Performance of the free plan: You will have access to a 1-core shared CPU with 1 GB of shared RAM, and 3 GB of disk space (per project). Sessions will shut down after 30 minutes of inactivity, though they can run for up to 24 hours.

Ability to upgrade for better performance: Yes. You can pay for a CoCalc subscription, which starts at $ 14/month. Alternatively, you can install the CoCalc Docker image on your own computer, which allows you to run a private multi-user CoCalc server for free.

Documentation and technical support: CoCalc has extensive documentation. Support is available via email and a contact form, and product issues are tracked on GitHub.

Conclusion: The most compelling reasons to use CoCalc are the real-time collaboration and the "time travel" version control features, as well as the course management features (if you’re an instructor). Although the interface is a bit cluttered, existing Jupyter users would have a relatively easy time transitioning to CoCalc. However, the free plan does have some important limitations (inability to install additional packages or access the Internet), and the performance of the free plan is modest.


6. Datalore

Six easy ways to run your Jupyter Notebook in the cloud

Datalore was created by JetBrains, the same company who makes PyCharm (a popular Python IDE). Getting started is as easy as creating an account, or logging in with a Google or JetBrains account.
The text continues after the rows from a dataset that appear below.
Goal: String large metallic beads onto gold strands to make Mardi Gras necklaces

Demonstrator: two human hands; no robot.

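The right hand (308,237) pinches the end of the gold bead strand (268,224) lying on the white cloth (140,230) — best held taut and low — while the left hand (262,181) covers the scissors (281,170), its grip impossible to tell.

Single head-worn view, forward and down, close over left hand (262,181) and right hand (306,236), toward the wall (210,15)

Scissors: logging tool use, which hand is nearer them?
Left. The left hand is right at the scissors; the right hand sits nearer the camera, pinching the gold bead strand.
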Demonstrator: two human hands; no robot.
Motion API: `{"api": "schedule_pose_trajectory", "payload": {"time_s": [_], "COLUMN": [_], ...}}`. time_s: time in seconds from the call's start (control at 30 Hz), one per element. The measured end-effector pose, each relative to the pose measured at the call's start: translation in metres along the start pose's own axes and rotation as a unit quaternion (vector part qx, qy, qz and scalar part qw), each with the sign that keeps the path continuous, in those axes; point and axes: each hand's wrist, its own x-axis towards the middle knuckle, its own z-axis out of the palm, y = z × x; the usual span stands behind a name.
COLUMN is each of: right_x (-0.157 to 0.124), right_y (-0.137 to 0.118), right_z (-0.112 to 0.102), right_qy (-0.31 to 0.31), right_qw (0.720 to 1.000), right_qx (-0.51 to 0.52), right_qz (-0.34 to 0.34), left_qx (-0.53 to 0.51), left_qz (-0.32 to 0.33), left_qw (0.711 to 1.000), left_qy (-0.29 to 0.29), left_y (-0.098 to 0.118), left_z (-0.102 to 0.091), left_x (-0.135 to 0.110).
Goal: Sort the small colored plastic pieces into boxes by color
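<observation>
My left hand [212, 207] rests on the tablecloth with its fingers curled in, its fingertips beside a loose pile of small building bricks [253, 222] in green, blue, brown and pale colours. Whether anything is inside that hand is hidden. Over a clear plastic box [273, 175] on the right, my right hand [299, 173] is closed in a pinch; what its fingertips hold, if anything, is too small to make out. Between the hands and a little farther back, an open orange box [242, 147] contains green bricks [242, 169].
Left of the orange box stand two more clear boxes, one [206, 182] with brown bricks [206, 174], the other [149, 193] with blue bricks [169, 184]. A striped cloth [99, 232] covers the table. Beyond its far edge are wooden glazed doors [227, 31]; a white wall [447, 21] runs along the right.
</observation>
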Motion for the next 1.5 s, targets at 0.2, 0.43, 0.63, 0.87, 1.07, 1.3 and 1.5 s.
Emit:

You can either create a new Datalore "workbook" or upload an existing Jupyter Notebook. Datalore workbooks are stored in a proprietary format, though it does support importing and exporting the standard .ipynb file format.

Supported languages: Python 3 only.

Ability to install packages: Hundreds of packages come pre-installed, and you can install additional packages using pip or conda, or by specifying the GitHub repository of a package.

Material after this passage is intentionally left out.